WHAT YOU ARE ASKED TO DO:
From the line below that contains "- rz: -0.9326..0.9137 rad" to the line that contains "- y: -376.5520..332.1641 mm", repeat every line exactly, both ends included, and nothing else.

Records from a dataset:
▬▬▬
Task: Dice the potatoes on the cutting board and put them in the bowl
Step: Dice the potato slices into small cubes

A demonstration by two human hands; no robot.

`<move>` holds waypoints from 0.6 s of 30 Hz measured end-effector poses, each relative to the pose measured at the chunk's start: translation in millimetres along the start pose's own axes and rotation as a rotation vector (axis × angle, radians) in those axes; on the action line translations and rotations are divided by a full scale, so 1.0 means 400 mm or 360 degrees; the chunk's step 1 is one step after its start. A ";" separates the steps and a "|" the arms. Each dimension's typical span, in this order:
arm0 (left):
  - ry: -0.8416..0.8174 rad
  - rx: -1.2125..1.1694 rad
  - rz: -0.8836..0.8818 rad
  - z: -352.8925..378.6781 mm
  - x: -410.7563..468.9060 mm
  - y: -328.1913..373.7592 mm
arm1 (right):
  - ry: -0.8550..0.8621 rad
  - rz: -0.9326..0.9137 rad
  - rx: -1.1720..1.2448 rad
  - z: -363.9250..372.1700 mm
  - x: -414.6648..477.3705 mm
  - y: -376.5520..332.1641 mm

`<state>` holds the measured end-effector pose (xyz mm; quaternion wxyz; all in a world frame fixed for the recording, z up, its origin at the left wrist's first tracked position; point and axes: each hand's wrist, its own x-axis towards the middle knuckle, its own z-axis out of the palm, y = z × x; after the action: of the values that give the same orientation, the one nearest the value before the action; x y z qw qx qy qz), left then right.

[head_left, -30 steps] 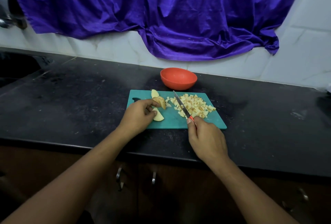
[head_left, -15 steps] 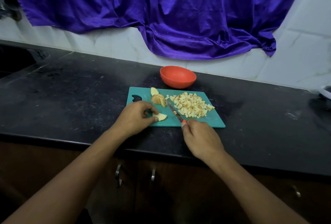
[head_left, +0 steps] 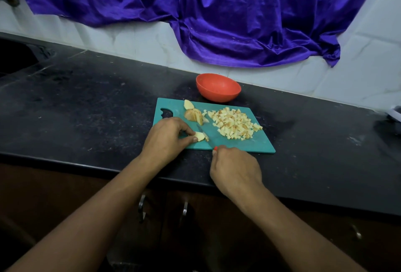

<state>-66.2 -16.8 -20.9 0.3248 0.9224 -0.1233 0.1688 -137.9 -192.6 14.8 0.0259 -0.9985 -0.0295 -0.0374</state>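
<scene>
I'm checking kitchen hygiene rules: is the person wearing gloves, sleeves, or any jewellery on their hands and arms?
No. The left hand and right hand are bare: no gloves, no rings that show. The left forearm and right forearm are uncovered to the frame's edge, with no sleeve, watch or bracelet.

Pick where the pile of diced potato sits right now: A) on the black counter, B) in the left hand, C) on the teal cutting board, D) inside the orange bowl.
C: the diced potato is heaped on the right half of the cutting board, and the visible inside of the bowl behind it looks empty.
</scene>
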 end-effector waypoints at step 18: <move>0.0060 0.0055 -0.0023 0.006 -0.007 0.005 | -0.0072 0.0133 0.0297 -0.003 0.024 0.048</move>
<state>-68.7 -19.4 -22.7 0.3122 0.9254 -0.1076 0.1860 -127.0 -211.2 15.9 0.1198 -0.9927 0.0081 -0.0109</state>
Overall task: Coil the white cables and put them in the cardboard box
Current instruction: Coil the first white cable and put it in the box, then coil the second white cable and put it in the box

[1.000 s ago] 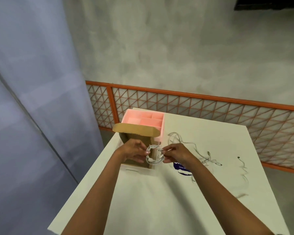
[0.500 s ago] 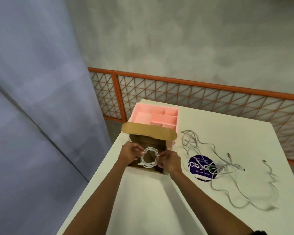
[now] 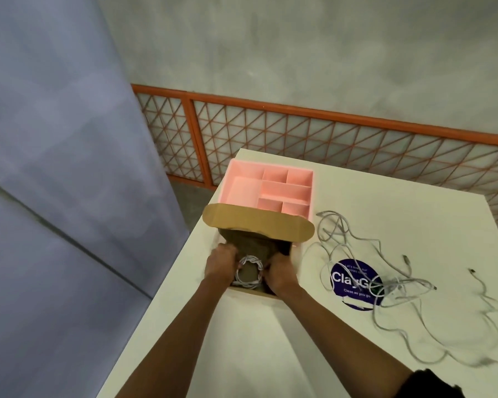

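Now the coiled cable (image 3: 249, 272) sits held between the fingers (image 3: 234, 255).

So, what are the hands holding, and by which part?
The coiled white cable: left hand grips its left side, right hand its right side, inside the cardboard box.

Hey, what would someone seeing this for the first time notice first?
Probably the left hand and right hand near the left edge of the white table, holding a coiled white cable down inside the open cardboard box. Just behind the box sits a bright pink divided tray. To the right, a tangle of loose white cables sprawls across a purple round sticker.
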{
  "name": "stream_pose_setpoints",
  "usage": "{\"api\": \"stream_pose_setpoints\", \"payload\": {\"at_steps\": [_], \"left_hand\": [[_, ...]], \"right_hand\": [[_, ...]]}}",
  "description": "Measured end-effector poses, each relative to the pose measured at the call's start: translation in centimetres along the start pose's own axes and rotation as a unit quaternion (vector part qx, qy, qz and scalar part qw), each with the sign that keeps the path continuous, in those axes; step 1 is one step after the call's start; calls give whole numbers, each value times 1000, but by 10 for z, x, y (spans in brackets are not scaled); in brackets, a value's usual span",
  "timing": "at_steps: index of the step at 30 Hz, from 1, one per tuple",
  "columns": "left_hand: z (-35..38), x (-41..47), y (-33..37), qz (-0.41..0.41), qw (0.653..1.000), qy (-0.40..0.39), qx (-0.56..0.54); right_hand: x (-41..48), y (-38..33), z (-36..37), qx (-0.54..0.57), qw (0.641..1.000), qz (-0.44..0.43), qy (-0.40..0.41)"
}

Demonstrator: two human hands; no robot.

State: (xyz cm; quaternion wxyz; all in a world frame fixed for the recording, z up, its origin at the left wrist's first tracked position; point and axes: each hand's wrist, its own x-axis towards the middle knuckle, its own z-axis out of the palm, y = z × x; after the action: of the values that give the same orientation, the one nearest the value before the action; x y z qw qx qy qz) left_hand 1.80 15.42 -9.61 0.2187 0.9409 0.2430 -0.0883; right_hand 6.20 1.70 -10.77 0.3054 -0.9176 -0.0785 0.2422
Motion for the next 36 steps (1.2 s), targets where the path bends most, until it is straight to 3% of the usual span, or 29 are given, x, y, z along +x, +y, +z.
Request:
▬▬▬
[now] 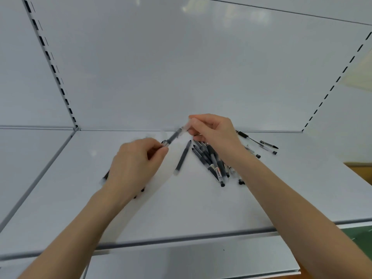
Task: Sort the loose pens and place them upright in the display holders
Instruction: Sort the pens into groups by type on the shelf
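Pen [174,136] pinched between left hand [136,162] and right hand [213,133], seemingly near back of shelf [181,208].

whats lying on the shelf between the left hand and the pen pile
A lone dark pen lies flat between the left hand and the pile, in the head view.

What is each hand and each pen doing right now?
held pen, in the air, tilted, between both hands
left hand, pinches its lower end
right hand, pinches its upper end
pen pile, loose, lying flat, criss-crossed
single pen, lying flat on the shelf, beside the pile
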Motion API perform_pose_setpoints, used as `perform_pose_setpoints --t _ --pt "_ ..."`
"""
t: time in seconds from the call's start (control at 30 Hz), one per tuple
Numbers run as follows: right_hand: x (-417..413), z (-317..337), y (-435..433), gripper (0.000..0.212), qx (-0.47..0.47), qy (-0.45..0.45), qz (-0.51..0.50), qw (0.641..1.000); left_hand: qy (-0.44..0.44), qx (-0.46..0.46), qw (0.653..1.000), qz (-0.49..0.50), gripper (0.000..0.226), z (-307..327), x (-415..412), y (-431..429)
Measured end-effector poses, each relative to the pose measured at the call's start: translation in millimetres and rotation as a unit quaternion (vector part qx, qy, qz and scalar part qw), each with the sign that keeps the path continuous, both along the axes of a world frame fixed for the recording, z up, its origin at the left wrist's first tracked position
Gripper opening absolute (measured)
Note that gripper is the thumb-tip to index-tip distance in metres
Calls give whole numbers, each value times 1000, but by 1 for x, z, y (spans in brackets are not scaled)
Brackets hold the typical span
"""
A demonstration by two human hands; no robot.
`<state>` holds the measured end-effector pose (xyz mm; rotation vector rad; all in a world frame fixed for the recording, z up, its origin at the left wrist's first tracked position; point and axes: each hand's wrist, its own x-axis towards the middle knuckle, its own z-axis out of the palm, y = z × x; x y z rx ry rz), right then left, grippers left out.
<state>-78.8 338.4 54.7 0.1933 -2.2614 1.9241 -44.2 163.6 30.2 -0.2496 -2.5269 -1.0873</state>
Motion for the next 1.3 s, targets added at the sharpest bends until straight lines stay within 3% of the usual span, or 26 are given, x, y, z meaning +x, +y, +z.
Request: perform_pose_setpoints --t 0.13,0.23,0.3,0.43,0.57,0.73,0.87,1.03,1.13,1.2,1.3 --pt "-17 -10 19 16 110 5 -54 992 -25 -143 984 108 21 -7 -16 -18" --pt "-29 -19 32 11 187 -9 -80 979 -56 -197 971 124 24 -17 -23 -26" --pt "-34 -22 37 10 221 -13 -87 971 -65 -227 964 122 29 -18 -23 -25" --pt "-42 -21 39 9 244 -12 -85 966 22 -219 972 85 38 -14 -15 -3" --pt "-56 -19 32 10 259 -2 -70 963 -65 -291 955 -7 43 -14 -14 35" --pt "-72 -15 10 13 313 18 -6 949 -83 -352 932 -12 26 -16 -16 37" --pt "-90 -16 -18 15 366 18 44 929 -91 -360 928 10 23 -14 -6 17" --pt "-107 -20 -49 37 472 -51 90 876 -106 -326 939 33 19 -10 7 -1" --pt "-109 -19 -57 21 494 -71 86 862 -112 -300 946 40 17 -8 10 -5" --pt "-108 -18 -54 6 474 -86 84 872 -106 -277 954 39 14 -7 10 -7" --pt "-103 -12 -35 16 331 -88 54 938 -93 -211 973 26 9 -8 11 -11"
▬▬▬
SOLUTION BELOW:
  - rz: -0.9326..0.9137 rad
  - rx: -1.1720..1.2448 rad
  - z: -363.9250..372.1700 mm
  - x: -414.6648..477.3705 mm
  - y: -376.5520..332.1641 mm

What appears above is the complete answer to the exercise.